Однако он решил подождать до вечера. Сообщать что-нибудь важное — это он знал по опыту — надо не днем, когда приходят с работы, готовят обед и едят его и все, что ты пытаешься сказать, не будет услышано, потому что хлопают двери, звенит посуда и все спрашивают, куда делась газета. Он однажды проверил это. Встал посреди кухни и сказал: «Сегодня в школе я сломал ногу». А мать пустила горячую воду, поставила в раковину еще одну стопку тарелок и сказала: «Да, милый, я завтра же этим займусь». Нет, лучше подождать, пока в доме все утихнет и уляжется, пока родители расслабятся и станут более восприимчивы.

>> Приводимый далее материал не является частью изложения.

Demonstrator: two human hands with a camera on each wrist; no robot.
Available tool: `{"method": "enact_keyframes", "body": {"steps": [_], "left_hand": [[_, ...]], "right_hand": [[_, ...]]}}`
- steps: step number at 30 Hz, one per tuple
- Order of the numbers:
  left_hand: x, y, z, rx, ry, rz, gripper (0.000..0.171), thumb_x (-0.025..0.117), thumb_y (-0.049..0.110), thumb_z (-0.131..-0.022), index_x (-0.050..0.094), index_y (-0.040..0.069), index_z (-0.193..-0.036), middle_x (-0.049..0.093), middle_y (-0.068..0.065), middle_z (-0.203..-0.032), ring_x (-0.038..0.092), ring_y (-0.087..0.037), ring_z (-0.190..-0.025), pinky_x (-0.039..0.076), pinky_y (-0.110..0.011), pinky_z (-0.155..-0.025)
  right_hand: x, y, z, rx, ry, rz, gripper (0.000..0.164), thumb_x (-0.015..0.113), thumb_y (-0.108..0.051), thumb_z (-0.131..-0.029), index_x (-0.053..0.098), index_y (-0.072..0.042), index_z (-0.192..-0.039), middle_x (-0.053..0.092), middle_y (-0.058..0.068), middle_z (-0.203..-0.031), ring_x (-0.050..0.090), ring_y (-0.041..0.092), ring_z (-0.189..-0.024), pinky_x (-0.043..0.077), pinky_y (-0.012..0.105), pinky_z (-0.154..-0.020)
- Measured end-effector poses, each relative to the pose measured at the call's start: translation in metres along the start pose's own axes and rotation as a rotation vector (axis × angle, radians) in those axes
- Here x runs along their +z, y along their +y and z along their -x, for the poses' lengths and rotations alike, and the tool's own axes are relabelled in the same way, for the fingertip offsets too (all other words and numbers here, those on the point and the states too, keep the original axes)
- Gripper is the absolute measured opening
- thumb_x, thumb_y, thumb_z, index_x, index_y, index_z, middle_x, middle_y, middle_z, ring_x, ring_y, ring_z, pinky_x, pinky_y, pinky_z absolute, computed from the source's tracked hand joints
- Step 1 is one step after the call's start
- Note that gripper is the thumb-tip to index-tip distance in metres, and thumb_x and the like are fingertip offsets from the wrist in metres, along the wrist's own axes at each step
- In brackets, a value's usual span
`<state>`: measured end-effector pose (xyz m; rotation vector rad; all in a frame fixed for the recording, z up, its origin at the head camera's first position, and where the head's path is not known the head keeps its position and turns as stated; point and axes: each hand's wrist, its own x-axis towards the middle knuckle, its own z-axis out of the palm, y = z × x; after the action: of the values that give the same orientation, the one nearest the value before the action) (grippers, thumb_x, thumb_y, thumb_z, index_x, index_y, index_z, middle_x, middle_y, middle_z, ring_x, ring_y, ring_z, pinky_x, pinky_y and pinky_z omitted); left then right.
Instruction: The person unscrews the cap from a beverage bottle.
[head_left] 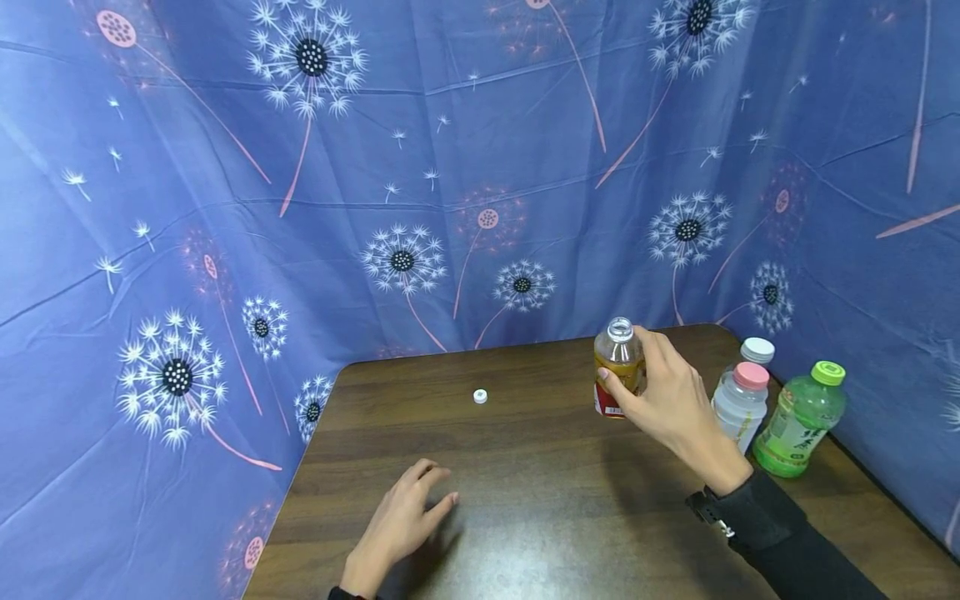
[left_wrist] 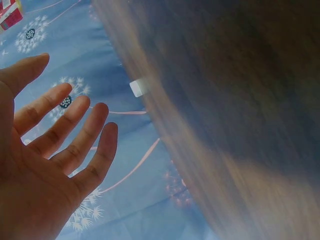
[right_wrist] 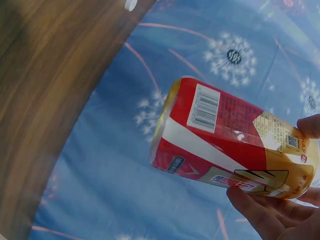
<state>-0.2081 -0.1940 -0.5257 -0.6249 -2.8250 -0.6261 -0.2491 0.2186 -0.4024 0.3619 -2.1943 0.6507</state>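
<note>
My right hand (head_left: pixel 675 400) grips a clear plastic bottle (head_left: pixel 618 367) with a red and yellow label, its mouth uncapped. In the right wrist view the bottle (right_wrist: pixel 225 140) shows a barcode, with the thumb and fingers around its upper part. A small white cap (head_left: pixel 480 396) lies on the table's far half, and it shows in the left wrist view as a white cap (left_wrist: pixel 138 88) too. Over the near part of the table, my left hand (head_left: pixel 401 517) holds nothing; its fingers (left_wrist: pixel 82 130) are spread and loosely bent.
Right of the right hand stand a green bottle (head_left: pixel 802 417) with a light green cap, a bottle with a pink cap (head_left: pixel 752 376) and one with a white cap (head_left: pixel 757 350). A blue dandelion-print curtain (head_left: pixel 465 167) hangs behind and beside the brown wooden table (head_left: pixel 540 492).
</note>
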Motion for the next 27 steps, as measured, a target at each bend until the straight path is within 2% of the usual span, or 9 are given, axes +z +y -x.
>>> {"method": "enact_keyframes", "body": {"steps": [7, 14, 23, 27], "left_hand": [[0.0, 0.005, -0.008, 0.015, 0.007, -0.009, 0.039, 0.071, 0.038, -0.1, 0.07, 0.015, -0.131, 0.065, 0.003, -0.125, 0.067, -0.017, -0.11, 0.061, -0.04, -0.083], [0.011, 0.007, -0.015, 0.055, 0.045, -0.02, 0.038, 0.073, 0.033, -0.1, 0.069, 0.01, -0.13, 0.066, -0.002, -0.125, 0.067, -0.022, -0.111, 0.061, -0.042, -0.087], [0.021, 0.015, -0.031, 0.038, 0.167, -0.053, 0.03, 0.075, 0.031, -0.098, 0.072, 0.018, -0.125, 0.066, 0.002, -0.124, 0.067, -0.019, -0.109, 0.06, -0.039, -0.084], [0.023, 0.019, -0.04, 0.024, 0.202, -0.052, 0.029, 0.075, 0.032, -0.098, 0.073, 0.018, -0.124, 0.067, 0.001, -0.123, 0.068, -0.021, -0.107, 0.059, -0.04, -0.083]], "right_hand": [[-0.004, -0.019, 0.021, -0.036, -0.039, -0.041, 0.077, 0.087, -0.034, -0.082, 0.054, -0.008, -0.146, 0.065, 0.013, -0.126, 0.07, 0.03, -0.101, 0.06, 0.055, -0.076], [-0.002, -0.036, 0.043, -0.065, -0.095, -0.077, 0.076, 0.088, -0.037, -0.082, 0.054, -0.011, -0.144, 0.065, 0.005, -0.126, 0.072, 0.024, -0.103, 0.062, 0.047, -0.076], [0.012, -0.056, 0.07, -0.106, -0.183, -0.127, 0.075, 0.087, -0.037, -0.084, 0.052, -0.011, -0.145, 0.064, 0.0, -0.13, 0.071, 0.017, -0.107, 0.063, 0.038, -0.077], [0.019, -0.06, 0.084, -0.104, -0.22, -0.136, 0.074, 0.087, -0.039, -0.084, 0.053, -0.01, -0.144, 0.064, -0.001, -0.13, 0.07, 0.014, -0.106, 0.063, 0.035, -0.077]]}}
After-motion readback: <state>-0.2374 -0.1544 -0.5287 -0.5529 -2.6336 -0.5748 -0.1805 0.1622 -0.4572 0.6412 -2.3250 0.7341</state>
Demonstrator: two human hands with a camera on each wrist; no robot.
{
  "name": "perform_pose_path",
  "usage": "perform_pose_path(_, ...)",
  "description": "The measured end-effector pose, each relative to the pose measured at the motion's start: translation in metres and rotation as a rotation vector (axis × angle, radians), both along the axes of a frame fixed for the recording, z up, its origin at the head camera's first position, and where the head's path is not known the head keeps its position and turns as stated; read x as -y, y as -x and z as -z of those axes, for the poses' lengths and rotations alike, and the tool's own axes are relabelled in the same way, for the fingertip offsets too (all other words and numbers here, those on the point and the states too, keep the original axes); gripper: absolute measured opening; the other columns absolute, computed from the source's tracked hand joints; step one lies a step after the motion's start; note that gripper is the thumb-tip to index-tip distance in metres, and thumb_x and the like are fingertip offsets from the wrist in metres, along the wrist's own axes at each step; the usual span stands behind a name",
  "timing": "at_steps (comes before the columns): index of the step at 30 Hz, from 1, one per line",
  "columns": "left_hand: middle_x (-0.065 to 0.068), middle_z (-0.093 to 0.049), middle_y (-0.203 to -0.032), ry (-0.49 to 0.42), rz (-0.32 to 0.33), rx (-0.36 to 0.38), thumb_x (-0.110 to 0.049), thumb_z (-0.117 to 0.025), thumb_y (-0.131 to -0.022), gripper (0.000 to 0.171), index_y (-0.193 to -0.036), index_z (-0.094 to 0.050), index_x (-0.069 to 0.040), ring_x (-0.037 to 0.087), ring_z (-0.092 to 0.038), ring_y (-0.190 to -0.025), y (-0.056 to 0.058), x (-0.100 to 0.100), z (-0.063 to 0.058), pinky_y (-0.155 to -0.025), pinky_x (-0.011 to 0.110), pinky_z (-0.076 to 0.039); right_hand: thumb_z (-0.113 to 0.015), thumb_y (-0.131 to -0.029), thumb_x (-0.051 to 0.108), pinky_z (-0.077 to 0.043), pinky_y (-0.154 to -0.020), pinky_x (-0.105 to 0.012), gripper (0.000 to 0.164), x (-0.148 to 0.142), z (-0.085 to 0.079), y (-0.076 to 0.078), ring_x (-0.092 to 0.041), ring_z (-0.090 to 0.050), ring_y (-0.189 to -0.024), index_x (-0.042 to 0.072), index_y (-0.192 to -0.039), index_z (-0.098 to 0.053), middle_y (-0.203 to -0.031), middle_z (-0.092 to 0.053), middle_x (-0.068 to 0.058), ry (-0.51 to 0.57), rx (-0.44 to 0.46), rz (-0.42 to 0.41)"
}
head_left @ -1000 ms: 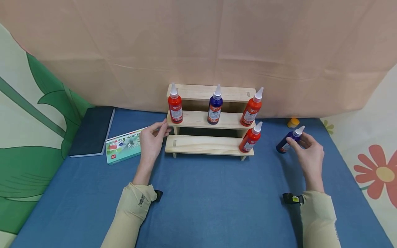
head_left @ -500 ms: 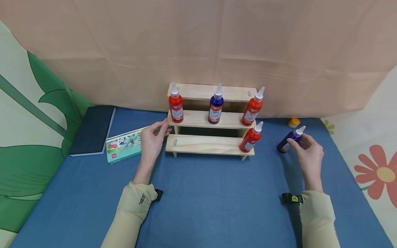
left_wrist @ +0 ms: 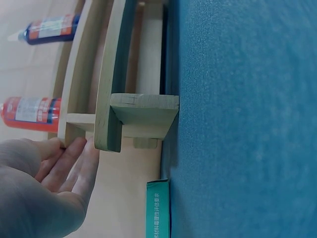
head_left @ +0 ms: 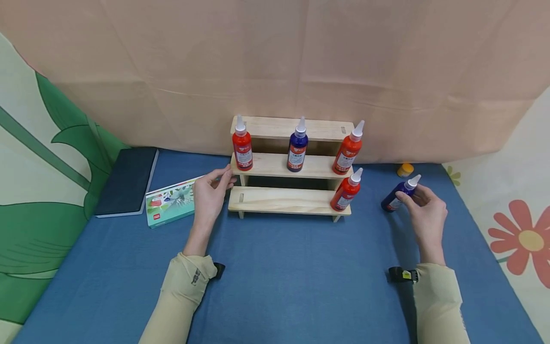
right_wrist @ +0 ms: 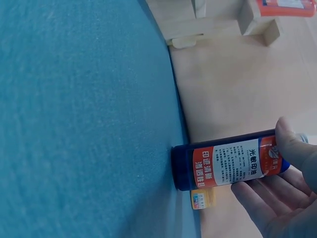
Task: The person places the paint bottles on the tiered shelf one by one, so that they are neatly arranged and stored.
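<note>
In the head view, my left hand (head_left: 209, 195) is at the left end of a three-tier wooden rack (head_left: 283, 200). Thumb and fingers pinch the end of its middle shelf (left_wrist: 67, 119). Off to the right, my right hand (head_left: 425, 210) holds a dark blue ink bottle (right_wrist: 225, 161) near its white nozzle cap, thumb on one side and fingers on the other. The bottle's base is at the blue cloth; whether it touches is hard to tell. On the middle shelf stand a red bottle (head_left: 242, 150), a blue bottle (head_left: 297, 150) and another red bottle (head_left: 346, 154). One red bottle (head_left: 345, 193) occupies the lowest shelf's right end.
Left of the rack lies a green box (head_left: 171, 204), partly behind my left hand, beside a dark notebook (head_left: 126, 181). A small yellow-capped container (head_left: 405, 169) sits behind the held bottle. Blue cloth (head_left: 301, 277) covers the table; a beige sheet (head_left: 275, 62) hangs behind.
Both hands, the rack and the bottles keep their places relative to one another. Only a slight shift of the whole head view shows.
</note>
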State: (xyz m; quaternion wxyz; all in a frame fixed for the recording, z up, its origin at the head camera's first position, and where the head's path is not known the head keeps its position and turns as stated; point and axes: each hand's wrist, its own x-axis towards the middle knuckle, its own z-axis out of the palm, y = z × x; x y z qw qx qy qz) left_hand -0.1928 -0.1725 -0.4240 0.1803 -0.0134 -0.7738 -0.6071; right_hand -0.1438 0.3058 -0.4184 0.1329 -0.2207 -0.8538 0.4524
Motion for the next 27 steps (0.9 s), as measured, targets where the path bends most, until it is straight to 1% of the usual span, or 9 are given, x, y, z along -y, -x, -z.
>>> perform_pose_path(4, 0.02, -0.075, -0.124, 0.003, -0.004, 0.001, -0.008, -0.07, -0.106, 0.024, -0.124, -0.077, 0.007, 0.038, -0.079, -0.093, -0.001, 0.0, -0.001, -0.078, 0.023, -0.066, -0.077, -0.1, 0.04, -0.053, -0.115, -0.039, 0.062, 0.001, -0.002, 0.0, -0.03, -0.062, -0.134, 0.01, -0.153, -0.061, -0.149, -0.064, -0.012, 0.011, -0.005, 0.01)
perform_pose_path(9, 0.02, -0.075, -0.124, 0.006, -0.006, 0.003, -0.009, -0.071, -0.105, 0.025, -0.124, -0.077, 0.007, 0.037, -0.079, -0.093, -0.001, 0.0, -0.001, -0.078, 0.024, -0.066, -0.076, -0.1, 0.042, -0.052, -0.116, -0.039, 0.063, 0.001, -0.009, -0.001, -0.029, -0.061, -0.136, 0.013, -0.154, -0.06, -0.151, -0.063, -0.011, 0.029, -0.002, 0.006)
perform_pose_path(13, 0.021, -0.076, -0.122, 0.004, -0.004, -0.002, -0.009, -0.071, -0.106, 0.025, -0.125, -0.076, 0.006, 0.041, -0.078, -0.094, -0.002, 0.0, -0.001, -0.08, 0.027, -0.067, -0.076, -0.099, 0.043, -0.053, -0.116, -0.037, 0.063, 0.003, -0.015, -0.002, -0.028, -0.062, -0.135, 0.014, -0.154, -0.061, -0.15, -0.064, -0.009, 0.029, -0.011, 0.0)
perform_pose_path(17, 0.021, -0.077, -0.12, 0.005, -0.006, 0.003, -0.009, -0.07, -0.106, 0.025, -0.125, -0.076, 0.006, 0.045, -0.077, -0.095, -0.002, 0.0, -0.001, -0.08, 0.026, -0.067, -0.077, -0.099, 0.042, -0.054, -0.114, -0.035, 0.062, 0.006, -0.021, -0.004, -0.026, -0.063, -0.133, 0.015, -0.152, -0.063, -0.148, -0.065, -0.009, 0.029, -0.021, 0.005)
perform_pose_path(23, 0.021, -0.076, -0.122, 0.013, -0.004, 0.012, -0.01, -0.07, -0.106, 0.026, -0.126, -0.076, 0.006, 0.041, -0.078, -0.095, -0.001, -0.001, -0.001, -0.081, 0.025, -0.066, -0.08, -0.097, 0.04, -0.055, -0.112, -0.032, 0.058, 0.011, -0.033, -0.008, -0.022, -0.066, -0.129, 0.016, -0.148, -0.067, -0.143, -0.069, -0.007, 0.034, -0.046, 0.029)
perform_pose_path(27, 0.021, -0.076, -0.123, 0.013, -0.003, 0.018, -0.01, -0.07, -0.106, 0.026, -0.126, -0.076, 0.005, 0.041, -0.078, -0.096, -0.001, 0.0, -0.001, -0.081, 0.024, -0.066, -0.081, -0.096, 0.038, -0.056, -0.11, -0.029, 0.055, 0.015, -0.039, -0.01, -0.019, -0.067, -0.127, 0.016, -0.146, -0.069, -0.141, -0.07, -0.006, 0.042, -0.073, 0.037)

Постаравшись в течение часа помогать и отнюдь не мешать, выказав особо дружественные чувства к Эллен и участливо спросив ее, как она провела день, чтобы она не настроилась поминутно, назло, прерывать его, Джеймс влез на яблоню отдохнуть и сосредоточиться. Он взял с собой Личный Дневник и стал его заполнять; жизнь должна продолжаться, какие бы трудности у тебя ни были. В графу «КАРМАННЫЕ ДЕНЬГИ» он вписал: «Все по-прежнему. В аварийном запасе всего два леденца и одна ириска. ПОГОДА: сильный ветер и на дворе, и дома. Тараканы стали выползать раньше. Наверное, потому, что раньше темнеет. Примечание: провести над ними научный опыт. Можно ли помечать их белой краской? Нет, это будет жестоко. Остается просто тщательно наблюдать их. ПЛАНЫ НА БУДУЩЕЕ: если возможно, побольше узнать о полтергейстах». Тут он спохватился, что пишет слишком откровенно. Если Томас Кемпе умеет писать, следовательно, умеет и читать. Джеймс зачеркнул «полтергейсты» и написал: «известно что». «Водятся ли они в других домах, если да, то как от них избавляются». Он опять передумал, зачеркнул «избавляются» и написал «как их переделывают». Это было, быть может, чрезмерной осторожностью, но нельзя вызывать у него подозрений. Джеймс перевернул страницу и продолжал писать: «Раскопать кучу мусора, выброшенного рабочими. Возможно, привлечь к этому Саймона. Запасти яблок, чтобы зимой не голодать. Позже захватить из кладовой сухарь и попробовать приручать мышей. Учить их переносить письма. Выяснить, возможно ли залезть на большой каштан на кладбище. Если да, то залезть». Джеймс закрыл дневник, поудобнее устроился в развилке дерева и погрузился в сладостную мечту. Он был первым, кто совершал восхождение на еще не открытую горную вершину между Оксфордом и Берфордом, высотой в тридцать тысяч футов над уровнем моря. Саймон тоже шел и нес кислородные приборы.